WORK ORDER: Look through the data below and show every line that includes "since".

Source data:
.....

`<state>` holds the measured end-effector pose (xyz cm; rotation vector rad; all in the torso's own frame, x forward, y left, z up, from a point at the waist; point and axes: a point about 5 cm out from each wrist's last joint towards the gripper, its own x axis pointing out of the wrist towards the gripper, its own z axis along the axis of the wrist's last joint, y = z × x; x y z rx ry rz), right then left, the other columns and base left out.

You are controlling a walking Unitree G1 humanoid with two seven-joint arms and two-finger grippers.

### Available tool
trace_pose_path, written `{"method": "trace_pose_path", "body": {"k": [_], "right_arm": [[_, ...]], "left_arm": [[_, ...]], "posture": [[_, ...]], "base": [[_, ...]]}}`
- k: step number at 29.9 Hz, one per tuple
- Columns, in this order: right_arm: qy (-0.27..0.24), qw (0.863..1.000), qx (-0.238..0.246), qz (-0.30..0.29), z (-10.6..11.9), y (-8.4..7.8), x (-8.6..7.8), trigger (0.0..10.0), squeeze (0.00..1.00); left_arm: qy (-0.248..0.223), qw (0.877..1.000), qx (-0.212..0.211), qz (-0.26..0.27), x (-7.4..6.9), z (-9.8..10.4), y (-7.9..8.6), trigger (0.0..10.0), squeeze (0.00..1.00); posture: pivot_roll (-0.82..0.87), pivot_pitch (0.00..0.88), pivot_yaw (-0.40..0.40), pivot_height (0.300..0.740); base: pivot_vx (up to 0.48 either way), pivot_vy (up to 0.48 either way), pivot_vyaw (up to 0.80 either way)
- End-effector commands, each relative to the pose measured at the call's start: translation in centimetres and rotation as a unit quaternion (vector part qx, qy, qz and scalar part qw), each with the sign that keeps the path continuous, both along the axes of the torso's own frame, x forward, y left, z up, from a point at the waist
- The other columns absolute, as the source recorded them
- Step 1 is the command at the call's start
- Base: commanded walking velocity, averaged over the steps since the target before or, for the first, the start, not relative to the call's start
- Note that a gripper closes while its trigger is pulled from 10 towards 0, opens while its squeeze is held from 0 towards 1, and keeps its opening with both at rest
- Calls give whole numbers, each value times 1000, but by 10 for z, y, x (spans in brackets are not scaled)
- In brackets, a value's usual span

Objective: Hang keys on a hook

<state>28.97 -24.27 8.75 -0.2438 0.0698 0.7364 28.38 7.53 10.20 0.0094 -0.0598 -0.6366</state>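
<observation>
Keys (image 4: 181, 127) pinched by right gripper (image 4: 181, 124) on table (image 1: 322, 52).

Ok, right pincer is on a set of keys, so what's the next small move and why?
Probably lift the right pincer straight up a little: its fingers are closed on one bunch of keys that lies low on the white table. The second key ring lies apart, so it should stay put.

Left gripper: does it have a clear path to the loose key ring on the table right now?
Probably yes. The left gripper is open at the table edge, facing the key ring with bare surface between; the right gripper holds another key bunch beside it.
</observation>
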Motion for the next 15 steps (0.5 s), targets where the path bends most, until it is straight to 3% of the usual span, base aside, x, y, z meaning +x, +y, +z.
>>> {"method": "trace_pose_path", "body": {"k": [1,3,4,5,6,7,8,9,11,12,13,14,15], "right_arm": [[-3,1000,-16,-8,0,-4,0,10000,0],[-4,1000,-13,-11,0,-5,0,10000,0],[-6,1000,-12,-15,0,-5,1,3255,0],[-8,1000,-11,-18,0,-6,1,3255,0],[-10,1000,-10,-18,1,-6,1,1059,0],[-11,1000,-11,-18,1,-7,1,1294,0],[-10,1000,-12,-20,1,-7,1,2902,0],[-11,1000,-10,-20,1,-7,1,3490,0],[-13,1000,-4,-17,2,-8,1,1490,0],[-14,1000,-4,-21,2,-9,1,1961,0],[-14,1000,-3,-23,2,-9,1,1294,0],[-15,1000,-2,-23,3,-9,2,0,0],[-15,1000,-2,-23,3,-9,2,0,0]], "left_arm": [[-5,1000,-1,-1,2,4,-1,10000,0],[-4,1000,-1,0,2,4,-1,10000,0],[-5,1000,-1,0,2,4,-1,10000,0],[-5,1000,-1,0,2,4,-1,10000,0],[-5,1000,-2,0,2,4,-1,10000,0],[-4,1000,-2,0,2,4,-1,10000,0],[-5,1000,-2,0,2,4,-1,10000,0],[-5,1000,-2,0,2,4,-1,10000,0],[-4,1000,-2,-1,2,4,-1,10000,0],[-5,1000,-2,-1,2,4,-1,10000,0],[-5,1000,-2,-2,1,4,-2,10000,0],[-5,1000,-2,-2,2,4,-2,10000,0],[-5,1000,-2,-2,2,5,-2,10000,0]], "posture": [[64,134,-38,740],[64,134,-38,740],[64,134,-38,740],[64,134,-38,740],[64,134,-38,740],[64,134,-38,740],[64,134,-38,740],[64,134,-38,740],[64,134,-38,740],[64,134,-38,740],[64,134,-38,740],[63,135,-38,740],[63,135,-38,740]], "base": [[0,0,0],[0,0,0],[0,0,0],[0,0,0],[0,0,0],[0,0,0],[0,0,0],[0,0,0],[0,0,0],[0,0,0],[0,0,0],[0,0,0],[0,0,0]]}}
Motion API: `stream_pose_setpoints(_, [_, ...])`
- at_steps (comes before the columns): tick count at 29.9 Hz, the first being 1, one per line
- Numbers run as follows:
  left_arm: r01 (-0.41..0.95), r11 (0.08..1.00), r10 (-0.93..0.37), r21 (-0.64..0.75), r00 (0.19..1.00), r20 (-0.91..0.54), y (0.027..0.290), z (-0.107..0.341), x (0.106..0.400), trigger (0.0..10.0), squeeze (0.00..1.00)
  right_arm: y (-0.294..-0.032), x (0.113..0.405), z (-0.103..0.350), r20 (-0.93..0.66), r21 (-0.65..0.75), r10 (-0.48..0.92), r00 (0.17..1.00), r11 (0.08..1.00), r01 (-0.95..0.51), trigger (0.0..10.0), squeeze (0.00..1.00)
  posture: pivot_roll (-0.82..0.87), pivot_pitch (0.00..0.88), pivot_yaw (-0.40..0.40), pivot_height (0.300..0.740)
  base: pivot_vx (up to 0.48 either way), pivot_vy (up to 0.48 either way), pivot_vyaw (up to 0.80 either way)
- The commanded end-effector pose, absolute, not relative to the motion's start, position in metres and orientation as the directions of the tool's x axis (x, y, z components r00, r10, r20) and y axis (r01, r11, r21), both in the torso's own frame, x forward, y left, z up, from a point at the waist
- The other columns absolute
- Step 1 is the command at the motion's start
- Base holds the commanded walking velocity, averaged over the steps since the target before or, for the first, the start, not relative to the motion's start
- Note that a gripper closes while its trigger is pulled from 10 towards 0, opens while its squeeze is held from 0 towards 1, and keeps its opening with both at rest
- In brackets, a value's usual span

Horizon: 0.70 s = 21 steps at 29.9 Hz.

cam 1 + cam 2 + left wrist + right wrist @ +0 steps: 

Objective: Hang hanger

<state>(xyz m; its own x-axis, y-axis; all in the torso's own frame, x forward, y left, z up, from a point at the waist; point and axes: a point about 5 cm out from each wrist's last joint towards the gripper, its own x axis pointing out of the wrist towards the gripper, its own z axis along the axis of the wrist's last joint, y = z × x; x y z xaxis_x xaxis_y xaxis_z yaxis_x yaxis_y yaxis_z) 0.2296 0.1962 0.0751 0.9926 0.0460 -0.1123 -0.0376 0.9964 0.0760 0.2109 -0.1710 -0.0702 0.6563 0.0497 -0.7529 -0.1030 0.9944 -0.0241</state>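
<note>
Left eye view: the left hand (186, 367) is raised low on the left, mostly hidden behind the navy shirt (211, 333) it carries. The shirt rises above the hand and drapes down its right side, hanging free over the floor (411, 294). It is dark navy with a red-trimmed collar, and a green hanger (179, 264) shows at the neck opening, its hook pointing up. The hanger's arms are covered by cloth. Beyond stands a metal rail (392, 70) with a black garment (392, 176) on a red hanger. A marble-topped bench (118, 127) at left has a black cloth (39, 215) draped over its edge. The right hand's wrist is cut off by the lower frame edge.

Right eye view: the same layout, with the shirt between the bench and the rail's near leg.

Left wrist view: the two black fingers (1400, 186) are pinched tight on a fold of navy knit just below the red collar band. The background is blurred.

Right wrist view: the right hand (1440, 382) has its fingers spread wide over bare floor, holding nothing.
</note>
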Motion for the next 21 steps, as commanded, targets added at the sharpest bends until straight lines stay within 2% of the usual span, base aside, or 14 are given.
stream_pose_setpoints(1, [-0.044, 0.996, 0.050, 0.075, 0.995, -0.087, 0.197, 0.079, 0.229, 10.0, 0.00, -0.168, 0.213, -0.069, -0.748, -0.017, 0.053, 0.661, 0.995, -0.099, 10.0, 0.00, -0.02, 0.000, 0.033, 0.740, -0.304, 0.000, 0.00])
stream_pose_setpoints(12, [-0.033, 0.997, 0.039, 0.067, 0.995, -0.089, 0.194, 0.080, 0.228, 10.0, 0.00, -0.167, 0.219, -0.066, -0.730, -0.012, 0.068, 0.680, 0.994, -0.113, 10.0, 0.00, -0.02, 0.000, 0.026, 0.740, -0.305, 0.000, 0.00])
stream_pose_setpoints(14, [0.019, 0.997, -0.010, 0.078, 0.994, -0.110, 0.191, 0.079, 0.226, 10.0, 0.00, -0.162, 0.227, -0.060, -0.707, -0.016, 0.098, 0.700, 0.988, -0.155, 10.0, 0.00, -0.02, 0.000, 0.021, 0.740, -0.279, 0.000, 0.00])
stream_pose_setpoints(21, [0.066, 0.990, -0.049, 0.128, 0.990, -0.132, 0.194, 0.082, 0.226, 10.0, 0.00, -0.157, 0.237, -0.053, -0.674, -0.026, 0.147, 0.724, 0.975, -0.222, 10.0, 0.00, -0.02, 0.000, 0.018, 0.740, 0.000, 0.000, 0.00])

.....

SOLUTION FOR THIS EXERCISE:
- Base: commanded walking velocity, averaged over the steps since the target before or, for the first, the start, not relative to the call's start
- Base holds the commanded walking velocity, averaged over the steps since the target before or, for the first, the start, not relative to the motion's start

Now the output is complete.